__THE TASK__
In the material below, find all lines with the string "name" and copy them.

__INPUT DATA__
= Beginning of Section =
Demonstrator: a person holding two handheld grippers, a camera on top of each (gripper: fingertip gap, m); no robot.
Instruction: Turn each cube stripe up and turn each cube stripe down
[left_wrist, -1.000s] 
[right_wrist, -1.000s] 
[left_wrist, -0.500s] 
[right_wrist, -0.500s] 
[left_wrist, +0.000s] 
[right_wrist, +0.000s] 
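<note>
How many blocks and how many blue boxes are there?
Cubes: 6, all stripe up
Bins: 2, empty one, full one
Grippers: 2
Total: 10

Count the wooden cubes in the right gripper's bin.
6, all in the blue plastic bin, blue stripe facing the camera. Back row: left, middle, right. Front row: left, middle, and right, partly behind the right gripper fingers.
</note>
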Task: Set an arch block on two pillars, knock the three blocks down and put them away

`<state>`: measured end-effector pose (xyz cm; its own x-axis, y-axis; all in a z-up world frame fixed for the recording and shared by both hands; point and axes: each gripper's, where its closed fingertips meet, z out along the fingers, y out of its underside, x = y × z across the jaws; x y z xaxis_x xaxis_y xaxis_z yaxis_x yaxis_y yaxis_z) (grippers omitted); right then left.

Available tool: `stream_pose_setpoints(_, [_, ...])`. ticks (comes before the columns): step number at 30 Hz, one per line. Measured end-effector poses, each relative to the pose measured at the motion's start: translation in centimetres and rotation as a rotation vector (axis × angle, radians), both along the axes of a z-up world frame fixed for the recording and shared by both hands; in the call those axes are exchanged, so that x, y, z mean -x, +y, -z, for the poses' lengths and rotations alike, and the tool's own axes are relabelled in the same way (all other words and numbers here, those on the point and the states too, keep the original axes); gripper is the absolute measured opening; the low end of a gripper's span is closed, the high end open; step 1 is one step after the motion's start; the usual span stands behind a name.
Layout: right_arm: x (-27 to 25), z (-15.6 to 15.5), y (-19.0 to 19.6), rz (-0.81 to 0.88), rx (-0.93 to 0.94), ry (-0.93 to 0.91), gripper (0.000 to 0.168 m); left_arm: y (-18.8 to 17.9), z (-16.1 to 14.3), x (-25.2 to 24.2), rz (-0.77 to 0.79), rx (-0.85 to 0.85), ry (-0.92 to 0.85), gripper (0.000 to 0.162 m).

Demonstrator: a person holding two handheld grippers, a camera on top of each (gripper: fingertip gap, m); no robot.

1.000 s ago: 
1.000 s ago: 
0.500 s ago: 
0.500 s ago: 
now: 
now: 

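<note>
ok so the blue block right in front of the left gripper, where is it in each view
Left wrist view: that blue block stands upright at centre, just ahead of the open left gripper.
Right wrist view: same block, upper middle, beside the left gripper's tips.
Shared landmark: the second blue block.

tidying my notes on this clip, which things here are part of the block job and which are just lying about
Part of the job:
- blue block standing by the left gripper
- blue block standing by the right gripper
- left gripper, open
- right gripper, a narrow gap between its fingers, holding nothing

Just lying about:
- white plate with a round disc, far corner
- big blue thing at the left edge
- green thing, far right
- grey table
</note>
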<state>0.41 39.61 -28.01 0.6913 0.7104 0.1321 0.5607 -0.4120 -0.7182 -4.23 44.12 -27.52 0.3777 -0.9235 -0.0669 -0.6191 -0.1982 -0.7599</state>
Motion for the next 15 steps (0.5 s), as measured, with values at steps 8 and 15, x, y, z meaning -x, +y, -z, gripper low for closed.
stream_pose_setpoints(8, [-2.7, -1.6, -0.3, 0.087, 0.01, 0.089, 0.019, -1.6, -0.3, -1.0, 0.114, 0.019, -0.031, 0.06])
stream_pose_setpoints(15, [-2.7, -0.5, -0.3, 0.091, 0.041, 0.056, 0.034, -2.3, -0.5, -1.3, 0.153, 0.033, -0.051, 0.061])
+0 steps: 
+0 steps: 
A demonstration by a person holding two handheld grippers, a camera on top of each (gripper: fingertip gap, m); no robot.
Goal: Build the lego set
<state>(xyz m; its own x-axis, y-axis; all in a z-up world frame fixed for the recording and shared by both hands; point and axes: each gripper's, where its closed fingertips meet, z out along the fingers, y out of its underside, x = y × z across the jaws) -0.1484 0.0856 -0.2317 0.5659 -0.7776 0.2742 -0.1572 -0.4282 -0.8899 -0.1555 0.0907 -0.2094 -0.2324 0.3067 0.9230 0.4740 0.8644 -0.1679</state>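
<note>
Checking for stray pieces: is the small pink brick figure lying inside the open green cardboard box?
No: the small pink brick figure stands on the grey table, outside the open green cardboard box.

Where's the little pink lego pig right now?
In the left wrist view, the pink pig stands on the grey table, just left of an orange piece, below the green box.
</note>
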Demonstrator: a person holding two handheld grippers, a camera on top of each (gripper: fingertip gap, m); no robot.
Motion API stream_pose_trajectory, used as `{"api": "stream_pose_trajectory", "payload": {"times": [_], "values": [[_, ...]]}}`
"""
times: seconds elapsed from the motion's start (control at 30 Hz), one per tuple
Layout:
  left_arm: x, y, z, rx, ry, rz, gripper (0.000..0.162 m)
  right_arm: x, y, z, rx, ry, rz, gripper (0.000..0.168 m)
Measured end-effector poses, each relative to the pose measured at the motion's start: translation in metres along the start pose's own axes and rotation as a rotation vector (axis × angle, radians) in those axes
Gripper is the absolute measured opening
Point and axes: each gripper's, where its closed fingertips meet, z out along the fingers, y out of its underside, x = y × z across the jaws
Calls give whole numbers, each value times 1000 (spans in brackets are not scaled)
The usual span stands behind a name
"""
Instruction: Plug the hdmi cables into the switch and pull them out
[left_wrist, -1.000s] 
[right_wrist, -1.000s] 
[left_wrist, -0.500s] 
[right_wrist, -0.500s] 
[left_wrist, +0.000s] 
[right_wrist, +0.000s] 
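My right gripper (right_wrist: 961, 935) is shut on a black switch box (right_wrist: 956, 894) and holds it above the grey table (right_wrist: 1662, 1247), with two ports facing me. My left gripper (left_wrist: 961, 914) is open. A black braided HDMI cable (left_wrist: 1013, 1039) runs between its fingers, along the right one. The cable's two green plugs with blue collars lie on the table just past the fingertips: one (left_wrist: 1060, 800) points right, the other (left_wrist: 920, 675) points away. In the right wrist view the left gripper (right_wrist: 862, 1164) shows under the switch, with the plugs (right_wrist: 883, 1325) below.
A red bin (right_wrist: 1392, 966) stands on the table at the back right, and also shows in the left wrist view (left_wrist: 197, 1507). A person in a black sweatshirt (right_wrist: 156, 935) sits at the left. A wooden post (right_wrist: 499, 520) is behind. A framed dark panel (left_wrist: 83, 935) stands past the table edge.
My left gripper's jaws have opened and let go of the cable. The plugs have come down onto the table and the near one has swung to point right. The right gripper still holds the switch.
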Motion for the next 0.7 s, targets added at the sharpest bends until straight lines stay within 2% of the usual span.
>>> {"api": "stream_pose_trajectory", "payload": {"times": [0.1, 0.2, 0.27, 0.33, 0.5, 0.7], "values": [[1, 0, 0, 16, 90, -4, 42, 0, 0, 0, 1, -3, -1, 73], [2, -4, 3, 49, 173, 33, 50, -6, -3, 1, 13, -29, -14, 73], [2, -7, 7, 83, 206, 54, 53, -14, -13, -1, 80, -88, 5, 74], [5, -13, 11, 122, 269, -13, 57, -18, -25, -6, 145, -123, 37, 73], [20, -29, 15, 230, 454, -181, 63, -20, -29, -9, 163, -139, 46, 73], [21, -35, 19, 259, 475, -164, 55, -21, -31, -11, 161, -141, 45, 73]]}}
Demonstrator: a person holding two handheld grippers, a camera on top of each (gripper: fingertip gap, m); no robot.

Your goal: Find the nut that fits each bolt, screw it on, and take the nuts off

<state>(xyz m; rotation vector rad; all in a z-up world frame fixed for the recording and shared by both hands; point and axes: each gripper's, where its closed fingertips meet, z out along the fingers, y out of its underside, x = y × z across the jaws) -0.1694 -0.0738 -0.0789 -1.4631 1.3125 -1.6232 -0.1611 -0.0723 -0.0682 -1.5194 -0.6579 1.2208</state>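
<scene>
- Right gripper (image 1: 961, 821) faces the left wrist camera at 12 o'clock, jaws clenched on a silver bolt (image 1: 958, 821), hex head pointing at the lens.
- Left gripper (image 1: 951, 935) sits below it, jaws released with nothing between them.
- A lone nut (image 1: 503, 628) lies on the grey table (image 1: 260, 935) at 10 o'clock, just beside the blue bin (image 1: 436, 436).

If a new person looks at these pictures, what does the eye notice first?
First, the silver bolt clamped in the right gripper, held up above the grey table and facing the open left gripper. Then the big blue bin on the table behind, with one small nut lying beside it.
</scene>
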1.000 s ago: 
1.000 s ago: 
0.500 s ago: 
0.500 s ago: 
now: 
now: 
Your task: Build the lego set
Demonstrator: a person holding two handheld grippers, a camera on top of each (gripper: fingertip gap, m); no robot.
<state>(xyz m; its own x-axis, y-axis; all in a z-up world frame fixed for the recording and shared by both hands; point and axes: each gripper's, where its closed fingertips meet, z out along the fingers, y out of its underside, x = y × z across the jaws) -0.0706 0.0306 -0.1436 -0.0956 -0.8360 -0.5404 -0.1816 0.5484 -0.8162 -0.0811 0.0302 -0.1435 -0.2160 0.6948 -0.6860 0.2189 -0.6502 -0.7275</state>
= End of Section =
__WRITTEN SOLUTION__
Available tool: `stream_pose_setpoints(_, [_, ...])`. ticks (comes before the columns): step number at 30 Hz, one per line. Measured end-effector poses, each relative to the pose measured at the motion's start: translation in centimetres and rotation as a rotation vector (axis × angle, radians), both along the axes of a z-up world frame fixed for the recording and shared by both hands; in the call those axes are exchanged, so that x, y, z mean -x, +y, -z, for the poses' lengths and rotations alike, and the tool's own axes are relabelled in the same way (all other words and numbers here, those on the point and the states too, keep the original axes); gripper is the absolute measured opening; the low end of a gripper's span is closed, the high end open; step 1 is one step after the motion's start; the usual span stands behind a name.
The usual span stands behind a name

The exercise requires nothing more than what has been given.